● **Task item**
Your answer must be an exact copy of the data below, minus any pictures.

### Supplied material ###

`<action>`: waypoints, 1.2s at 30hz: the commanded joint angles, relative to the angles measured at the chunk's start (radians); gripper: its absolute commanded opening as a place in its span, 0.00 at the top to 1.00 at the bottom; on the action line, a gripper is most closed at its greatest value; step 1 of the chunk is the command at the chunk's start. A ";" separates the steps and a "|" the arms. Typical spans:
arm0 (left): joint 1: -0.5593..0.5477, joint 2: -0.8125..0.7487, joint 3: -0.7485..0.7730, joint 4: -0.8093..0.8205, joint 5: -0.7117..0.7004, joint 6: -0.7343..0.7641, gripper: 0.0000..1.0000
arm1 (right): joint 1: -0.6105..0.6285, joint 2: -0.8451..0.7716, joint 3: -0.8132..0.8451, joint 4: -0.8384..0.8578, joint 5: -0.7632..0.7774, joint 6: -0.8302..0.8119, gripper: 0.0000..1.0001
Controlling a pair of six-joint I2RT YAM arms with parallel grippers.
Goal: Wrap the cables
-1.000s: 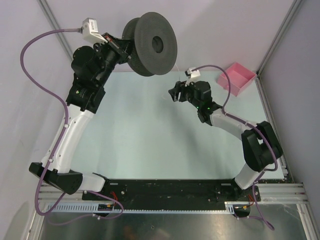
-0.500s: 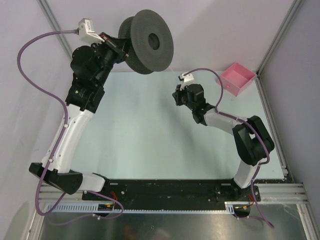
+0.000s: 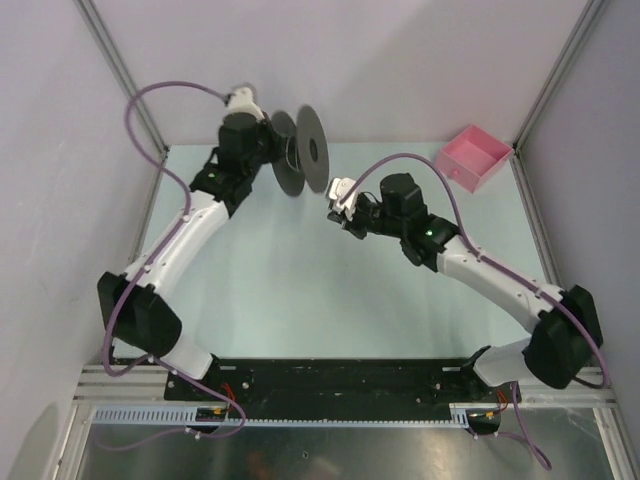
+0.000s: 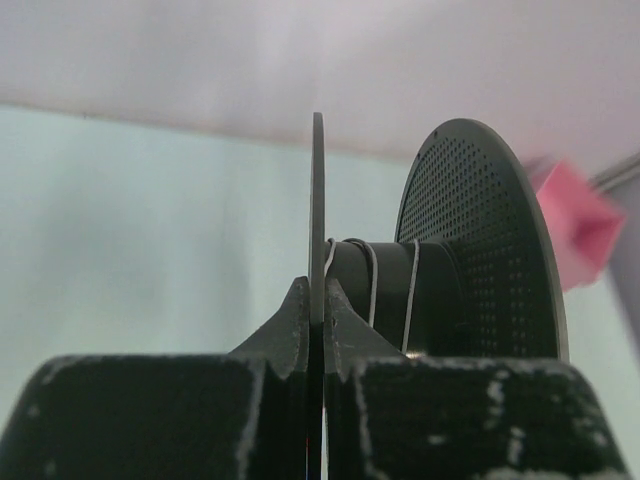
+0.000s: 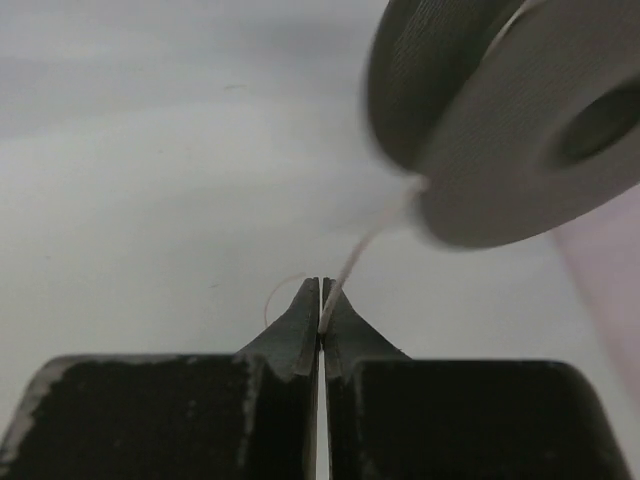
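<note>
The dark grey spool (image 3: 311, 148) hangs edge-on over the far middle of the table. In the left wrist view my left gripper (image 4: 317, 292) is shut on the thin rim of the spool's near flange (image 4: 317, 200). A few turns of the whitish cable (image 4: 372, 285) lie round the spool's core. My right gripper (image 3: 340, 215) sits just right of and below the spool. Seen from the right wrist, that gripper (image 5: 321, 292) is shut on the hair-fine cable (image 5: 360, 245), which runs taut up to the spool (image 5: 520, 120). A short curl of it pokes out left of the tips.
A pink open box (image 3: 472, 155) stands at the far right corner of the pale green table top (image 3: 280, 270). Metal frame posts rise at both far corners. Thick purple cables (image 3: 150, 110) loop along both arms.
My right gripper has shut on the cable, and its arm has stretched out to the left. The left arm has swung the spool lower and turned it edge-on.
</note>
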 commanded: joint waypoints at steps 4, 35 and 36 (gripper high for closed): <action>-0.092 -0.001 -0.093 0.067 0.033 0.275 1.00 | -0.001 -0.087 0.068 -0.061 0.024 -0.313 1.00; 0.069 -0.220 -0.150 0.055 0.958 0.322 1.00 | -0.444 0.161 0.317 -0.135 -0.236 -0.201 1.00; 0.075 -0.214 -0.122 0.055 0.974 0.302 1.00 | -0.445 0.161 0.306 -0.148 -0.251 -0.195 1.00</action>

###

● **Worked solution**
`<action>`: waypoints, 1.2s at 30hz: the commanded joint angles, relative to the angles measured at the chunk's start (radians); gripper: its absolute commanded opening as a place in its span, 0.00 at the top to 1.00 at the bottom; on the action line, a gripper is most closed at its greatest value; step 1 of the chunk is the command at the chunk's start. A ";" separates the steps and a "|" the arms. Typical spans:
arm0 (left): joint 1: -0.5593..0.5477, joint 2: -0.8125..0.7487, joint 3: -0.7485..0.7730, joint 4: -0.8093..0.8205, joint 5: -0.7117..0.7004, joint 6: -0.7343..0.7641, gripper: 0.0000..1.0000
arm1 (right): joint 1: -0.6105..0.6285, joint 2: -0.8451..0.7716, joint 3: -0.8132..0.8451, joint 4: -0.8384..0.8578, joint 5: -0.7632..0.7774, joint 6: -0.8302..0.8119, gripper: 0.0000..1.0001
Controlling a pair of six-joint I2RT YAM arms with parallel grippers.
Goal: Wrap the cables
-1.000s: 
-0.500s: 
+0.000s: 
+0.000s: 
+0.000s: 
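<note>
The dark grey spool (image 3: 311, 148) hangs edge-on over the far middle of the table. In the left wrist view my left gripper (image 4: 317, 292) is shut on the thin rim of the spool's near flange (image 4: 317, 200). A few turns of the whitish cable (image 4: 372, 285) lie round the spool's core. My right gripper (image 3: 340, 215) sits just right of and below the spool. Seen from the right wrist, that gripper (image 5: 321, 292) is shut on the hair-fine cable (image 5: 360, 245), which runs taut up to the spool (image 5: 520, 120). A short curl of it pokes out left of the tips.
A pink open box (image 3: 472, 155) stands at the far right corner of the pale green table top (image 3: 280, 270). Metal frame posts rise at both far corners. Thick purple cables (image 3: 150, 110) loop along both arms.
My right gripper has shut on the cable, and its arm has stretched out to the left. The left arm has swung the spool lower and turned it edge-on.
</note>
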 commanded: joint waypoints at steps 4, 35 and 36 (gripper high for closed): <action>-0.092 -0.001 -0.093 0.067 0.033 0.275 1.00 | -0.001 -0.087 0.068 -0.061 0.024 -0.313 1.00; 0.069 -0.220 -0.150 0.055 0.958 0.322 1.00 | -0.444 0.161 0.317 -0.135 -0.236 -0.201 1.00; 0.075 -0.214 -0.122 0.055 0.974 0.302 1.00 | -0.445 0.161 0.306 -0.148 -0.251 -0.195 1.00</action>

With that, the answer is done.